Prezydent Rosji przyjechał do Watykanu na audiencję u papieża Benedykta XVI. - To bardzo ważne spotkanie - powiedział papież witając gościa. Wśród podarunków przywiezionych do Rzymu znalazła się miniatura Kremla.

Czwartkowe spotkanie było drugim pomiędzy Benedyktem XVI a rosyjskim przywódcą. Po pierwszej audiencji w grudniu 2009 roku stosunki między Watykanem a Moskwą zostały podniesione do rangi pełnych relacji.

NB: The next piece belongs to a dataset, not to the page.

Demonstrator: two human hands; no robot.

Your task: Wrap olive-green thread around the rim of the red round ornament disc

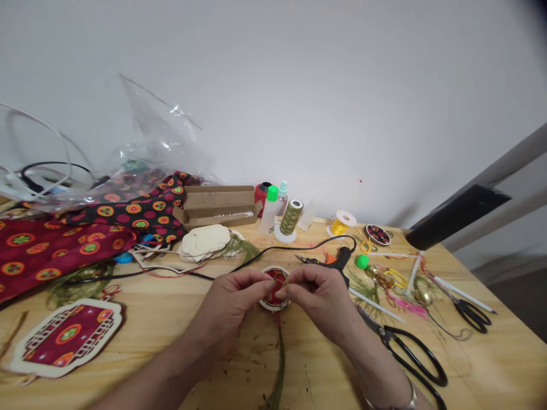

Nie wiadomo, czy tematem 35-minutowej rozmowy była ewentualna podróż papieża do Rosji, którą wciąż uniemożliwia brak takiego zaproszenia ze strony rosyjskiego patriarchatu prawosławnego. Niemniej, relacje między Watykanem a Moskwą uważane są za bardzo dobre, a potwierdził je również bardzo serdeczny klimat czwartkowej audiencji.

From Russia with love

Miedwiediew podarował papieżowi dwutomowe wydanie listów byłego prezydenta Rosji Borysa Jelcyna z lat 1996-1999 do szefów państw, wśród których jest wiele listów do Jana Pawła II.

Innym podarunkiem rosyjskiego przywódcy dla papieża był obraz przedstawiający pejzaż Moskwy z Kremlem. Benedykt XVI na widok tego obrazu zapytał prezydenta Rosji: - Pan tu mieszka? - Ja tam pracuję - odpowiedział Miedwiediew.

W delegacji, która towarzyszyła rosyjskiemu prezydentowi w Watykanie była również jego żona, Swietłana, a także wicepremier Rosji Aleksandr Żukow i minister spraw zagranicznych Siergiej Ławrow.